Methods and Activities Specific to the Research Projects

Transitions Project

Activities and hypotheses to be tested as part of the Transitions Project are listed in Table 1. We have engaged an expert advisory panel to determine critical measures of transition quality, and we aim to describe transitions from the hospital to the community for ACS patients and to examine the determinants and outcomes of care transition quality. The panel consisted of 6 international experts in transitional care and included cardiologists, health economists, and health services researchers. The group provided feedback on items from the proposed survey assessing transitional care and quality and identified areas of deficiency. In addition to the Care Transition Measure9 as our main measure of transition quality, based on panel recommendations, we included several psychosocial measures in the baseline and 1-month interviews (e.g., depression and cognitive impairment) and consider several patient clinical characteristics that have not been previously examined with respect to care transitions such as vision or hearing impairment. Potential behavioral and psychosocial determinants of transition quality were also discussed by the panel and are outlined in Table 3. We will also examine outcomes of transition quality, including quality of life (as measured by the SF-36,11 the Seattle Angina Questionnaire (SAQ),13 and the disease-specific impact scale) and rehospitalizations. The expert advisory panel will convene again following the completion of data collection activities to discuss the findings regarding transition quality and the implications of these findings.

Action Scores Project

Activities and hypotheses to be tested as part of the Action Scores Project are listed in Table 1. We will develop two sets of Action Scores to predict (1) recurrent cardiac events and all-cause mortality and (2) quality of life as measured by the physical and mental component scores (PCS and MCS) of the SF-36,11 the Seattle Angina Questionnaire (SAQ),13 and the disease-specific impact scale. We will build upon the Global Registry of Acute Coronary Events (GRACE) model for predicting death within 6 months after discharge for ACS; this risk score includes only factors not modifiable by the patient or his/her health care team (i.e., age, medical history, clinical presentation, and in-hospital cardiac procedures).33 Action Scores will be based on statistical models that include both these non-modifiable factors and modifiable factors, but with particular emphasis on factors potentially amenable to intervention (e.g., physical activity, diet, weight, smoking cessation, medication adherence). We also include factors that may not be amenable to intervention (e.g., cognitive impairment, low health literacy, vision or hearing impairment), but might provide information on subgroups where targeted interventions would be most effective. Additional behavioral and psychosocial predictors are listed in Table 3.

We will use procedures widely accepted for clinical prediction rules34, 35 to develop these Action Scores. We will develop Action Scores based on information from patient interviews during hospitalization and at 1 and 3 months post-discharge. If new events occur after the index ACS, we will account for the fact that more recent events affect future risk more than remote events. We will develop score sheets based on the beta coefficients of the variables included in the final regression model for use in clinical practice. Next, we will describe longitudinal variation in the Action Scores and test the hypothesis (Table 1). Finally, we will develop a “Dashboard (control panel) for CVD Action” that represents the blueprint of a future tailored measurement system. Calculations based on our regression models will populate the Dashboard. The Dashboard is intended as graphical display of factors potentially modifiable by patients and providers; interface and content of the dashboard will be developed following the completion of the first stages of this Project.

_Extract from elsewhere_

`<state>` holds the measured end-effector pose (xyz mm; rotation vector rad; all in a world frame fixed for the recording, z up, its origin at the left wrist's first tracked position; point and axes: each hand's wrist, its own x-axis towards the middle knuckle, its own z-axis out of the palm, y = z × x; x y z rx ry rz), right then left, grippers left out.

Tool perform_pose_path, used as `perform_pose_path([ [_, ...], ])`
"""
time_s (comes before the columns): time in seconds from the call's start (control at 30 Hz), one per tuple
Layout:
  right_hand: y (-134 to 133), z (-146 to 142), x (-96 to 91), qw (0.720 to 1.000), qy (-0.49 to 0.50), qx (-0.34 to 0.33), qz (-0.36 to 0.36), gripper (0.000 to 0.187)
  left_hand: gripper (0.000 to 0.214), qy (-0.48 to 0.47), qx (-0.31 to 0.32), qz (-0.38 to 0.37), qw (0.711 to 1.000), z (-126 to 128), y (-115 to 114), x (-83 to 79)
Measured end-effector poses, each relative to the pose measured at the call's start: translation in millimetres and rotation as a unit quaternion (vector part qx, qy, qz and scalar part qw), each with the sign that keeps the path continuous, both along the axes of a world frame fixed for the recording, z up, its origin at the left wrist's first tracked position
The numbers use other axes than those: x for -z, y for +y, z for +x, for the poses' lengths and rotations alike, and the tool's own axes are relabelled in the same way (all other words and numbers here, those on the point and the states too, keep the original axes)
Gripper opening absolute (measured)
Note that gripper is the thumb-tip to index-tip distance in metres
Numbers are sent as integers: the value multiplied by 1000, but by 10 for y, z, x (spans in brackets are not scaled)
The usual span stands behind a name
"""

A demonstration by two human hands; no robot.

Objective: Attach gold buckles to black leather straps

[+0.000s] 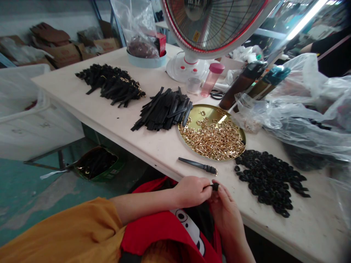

Development of early stage investigators

The fourth Aim of TRACE-CORE is the development of four early stage investigators (MEW, JSS, MDA, DDM) as cardiovascular outcomes researchers (Table 1). By implementing structured mentoring, engaging them as Co-PIs of the two research projects, and assisting them in preparing K- and R-type applications, TRACE-CORE goes beyond the experiential learning common to many large research studies. The early stage investigators have leadership roles in the design and implementation of the longitudinal cohort and in convening the national consensus panel to discuss measures of transition quality. These investigators will lead the writing groups of manuscripts detailing the main results of the two research projects and other important manuscripts.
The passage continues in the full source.